At LAX, I put my case on the X-ray belt and crossed my fingers. It didn’t take long for everything to come to a stand-still, and exactly at the point where my bag passed through the scanner. I watched nervously as the TSA guard, seated at the monitor, called over another guard, and then another.
They all stared at the screen.
A uniformed woman with a round, friendly face approached and, pointing to a small station against the opposite wall, asked me to step out of the line.
“What’s in your case?” she asked matter-of-factly.
I could feel myself dissolving, but managed to say, “Ashes.”
Her expression softened. I could tell she didn’t want to continue the interview, but there was a form to be filled out and she had no choice. “Where are you taking them?”
“Asheville, North Carolina.” I showed her my ticket.
“Whose ashes are they?”
“My son’s.” By now, tears were flowing down my cheeks.
I pulled a tissue from my pocket and fumbled for the letter from Forest Lawn.
“I’m so sorry. What was his name?”
“Michael.”
“I will pray for him,” she said, and walked me back to the front end of the security ramp, nodded to the other guards, and handed me my case.”
BECOMING A CURATOR
To me they were all priceless treasures.
I became a curator for what he’d left behind.
Everything Michael had ever given me took on new meaning, preserved as if it were an artifact in a museum. The cream-colored cup he’d made in school was where I kept makeup brushes, the smooth oval stone he’d painted to look like a ladybug I used as a paperweight, and the crude wood letter opener he had whittled stood tall among my pens in a ceramic pencil holder.
I framed his inlaid wood chessboard and hung it in my office. His high school yearbooks, his diplomas, and some of his comic book collections rested on the bookcase in my bedroom. To me they were all priceless treasures. I became a curator for what he’d left behind.
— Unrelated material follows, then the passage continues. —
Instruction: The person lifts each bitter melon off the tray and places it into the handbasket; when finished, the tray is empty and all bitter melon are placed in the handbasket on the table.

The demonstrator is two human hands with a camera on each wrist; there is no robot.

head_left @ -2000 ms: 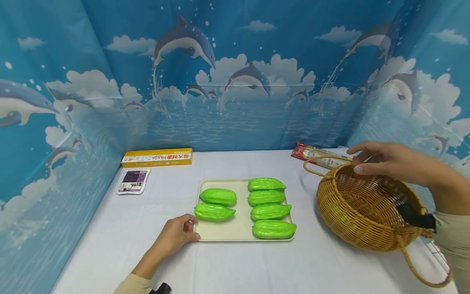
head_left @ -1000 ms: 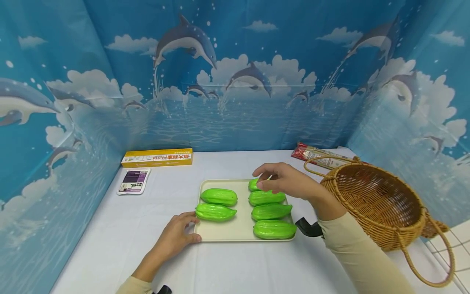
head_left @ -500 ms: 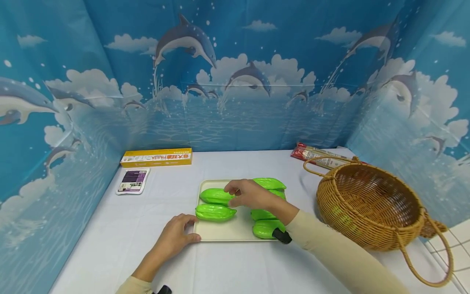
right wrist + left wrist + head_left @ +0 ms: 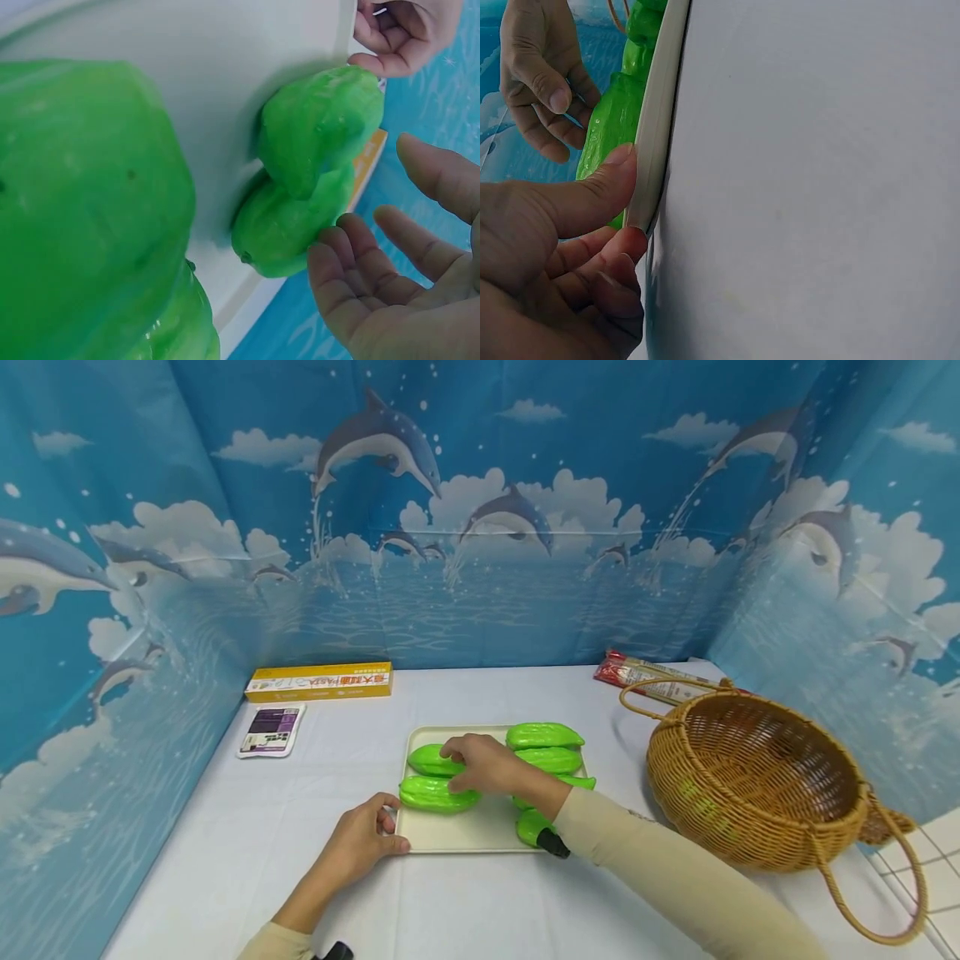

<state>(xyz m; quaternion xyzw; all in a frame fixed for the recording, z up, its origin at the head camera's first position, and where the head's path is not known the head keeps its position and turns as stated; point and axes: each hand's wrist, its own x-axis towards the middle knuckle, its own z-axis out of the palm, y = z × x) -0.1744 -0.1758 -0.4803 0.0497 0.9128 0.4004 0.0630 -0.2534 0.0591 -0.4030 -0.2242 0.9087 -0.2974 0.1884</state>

We had a long, heavy trunk at the foot of our California king bed, and I chose that to be the repository for Michael’s documents: photo albums, correspondence, a box of business cards from films he worked on. It was also where I placed his treasure box, school records, and sympathy cards, as well as the funeral guest book. His small Cub Scout shirt, Little League windbreaker, and golf team sweater were folded neatly inside. His iPhone, still in its rugged dark green rubber case, sat in there too, waiting for someone to bypass or crack its password.